A full night with 6-7 hours of uninterrupted sleep has not been part of my daily slumbers for more months than I care to remember.


Tonight is no exception. I have to get up around 3:30 am and leave for the airport around 4 am. The first leg of my flight back to Maryland departs at 5:15 AM.


I started to panic a few minutes ago but as I have always done my entire life when the stress in my life begins to threaten to overwhelm me, I turn to books and usually can find an escape in the stories of the triumphs and travails of others, (fictional or not). 


Tonight, as I searched through some titles I came across a book that was a gift from Lori a few years back. 


It is a book of blank lined pages for those who cannot sleep during the night to take out and write down those thoughts that so often only appear after dark and always seem most dire then.


It is inter-spaced with sayings and quotes by certain notables or celebrities who have at one time or the other faced the dilemma of being unable to sleep.


I thought I would share a few with you. 


John Milton, "What hath night to do with sleep?"


C.S Lewis, "Many things - such as loving, going to sleep, or behaving unaffectedly - are done worst we try hardest to do them."


Chuck Palahniuk, "When you have insomnia, you're never really asleep, and you're never really awake."


James Keller, "It is better to light one candle than to curse the darkness."


Lynn Johnston, "Not being able to sleep is terrible. You have the misery of having partied all night ...without the satisfaction."


Charles M. Schultz, "Sometimes I lie awake at night, and ask,, "Where have I gone wrong?" Then a voice says to me, "This is going to take more than one night."


F. Scott Fitzgerald, "In a real dark night of the soul it is always three o'clock in the morning."


Dorothy Parker, "How do people go to sleep? I'm afraid I have lost the knack."


Frank Sinatra, "I'm for anything that gets you through the night, be it prayer, tranquilizers, or a bottle of Jack Daniel's". 


Mark Twain, "I realize that from the cradle up I have been like the rest of the race - never quite sane in the night". 
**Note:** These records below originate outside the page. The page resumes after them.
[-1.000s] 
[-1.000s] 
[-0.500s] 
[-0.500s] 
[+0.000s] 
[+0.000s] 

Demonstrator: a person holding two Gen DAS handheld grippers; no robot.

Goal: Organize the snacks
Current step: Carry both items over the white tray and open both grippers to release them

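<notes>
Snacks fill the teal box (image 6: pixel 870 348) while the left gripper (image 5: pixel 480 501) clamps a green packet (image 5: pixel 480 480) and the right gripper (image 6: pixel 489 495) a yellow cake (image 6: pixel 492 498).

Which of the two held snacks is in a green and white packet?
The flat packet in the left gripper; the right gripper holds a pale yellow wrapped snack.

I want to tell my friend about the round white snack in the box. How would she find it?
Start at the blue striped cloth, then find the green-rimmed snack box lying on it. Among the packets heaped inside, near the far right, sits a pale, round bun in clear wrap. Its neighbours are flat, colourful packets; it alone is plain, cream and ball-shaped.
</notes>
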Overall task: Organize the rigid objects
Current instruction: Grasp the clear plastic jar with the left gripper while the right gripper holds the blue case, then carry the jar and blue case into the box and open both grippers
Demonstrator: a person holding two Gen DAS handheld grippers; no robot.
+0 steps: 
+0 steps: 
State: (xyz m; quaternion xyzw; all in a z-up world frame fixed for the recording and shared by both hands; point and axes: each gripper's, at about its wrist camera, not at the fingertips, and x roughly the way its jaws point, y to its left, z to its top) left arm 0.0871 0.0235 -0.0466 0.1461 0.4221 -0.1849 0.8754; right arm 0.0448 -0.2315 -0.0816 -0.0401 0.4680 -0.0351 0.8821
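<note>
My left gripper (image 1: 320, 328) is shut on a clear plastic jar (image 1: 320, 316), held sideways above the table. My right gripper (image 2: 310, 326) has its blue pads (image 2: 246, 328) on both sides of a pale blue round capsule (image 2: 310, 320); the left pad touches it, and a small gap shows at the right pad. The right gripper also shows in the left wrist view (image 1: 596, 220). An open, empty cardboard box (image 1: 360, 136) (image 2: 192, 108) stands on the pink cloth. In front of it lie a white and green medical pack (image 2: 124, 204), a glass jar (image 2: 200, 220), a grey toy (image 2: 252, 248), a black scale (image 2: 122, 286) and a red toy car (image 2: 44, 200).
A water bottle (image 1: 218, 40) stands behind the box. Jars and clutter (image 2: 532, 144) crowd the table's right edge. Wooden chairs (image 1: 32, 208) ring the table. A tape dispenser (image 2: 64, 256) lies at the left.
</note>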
F. Scott Fitzgerald (again). "The worst thing in the world is to try to sleep and not to. " 


Evelyn Waugh, " I haven't been to sleep for over a year. That's why I go to bed early. One needs more rest if one doesn't sleep". 


William Faulkner, "Tomorrow's night is nothing but one long sleepless wrestle with yesterday's omissions and regrets". 


Charlotte Bronte, "A ruffled mind makes a restless pillow". 


Jules Feiffer, "I told the doctor I was overtired, anxiety ridden, compulsively active, constantly depressed with recurring fits of paranoia. Turns out I"m normal". 


Jessamyn West, "Sleeplessness is a desert without vegetation or inhabitants".


George Carlin, "There are nights when the wolves are silent and only the moon howls". 


And finally I leave you with a personal favorite,


W.C. Fields, "The best cure for insomnia is to get a lot of sleep".


So, it is now almost 11 PM and I have to be up in 4 1/2 hours. 


Sleep it seems will elude me yet again this night but the quotes above and many more, from this little book, entitled, "I Can't Sleep" have brought me comfort despite that fact.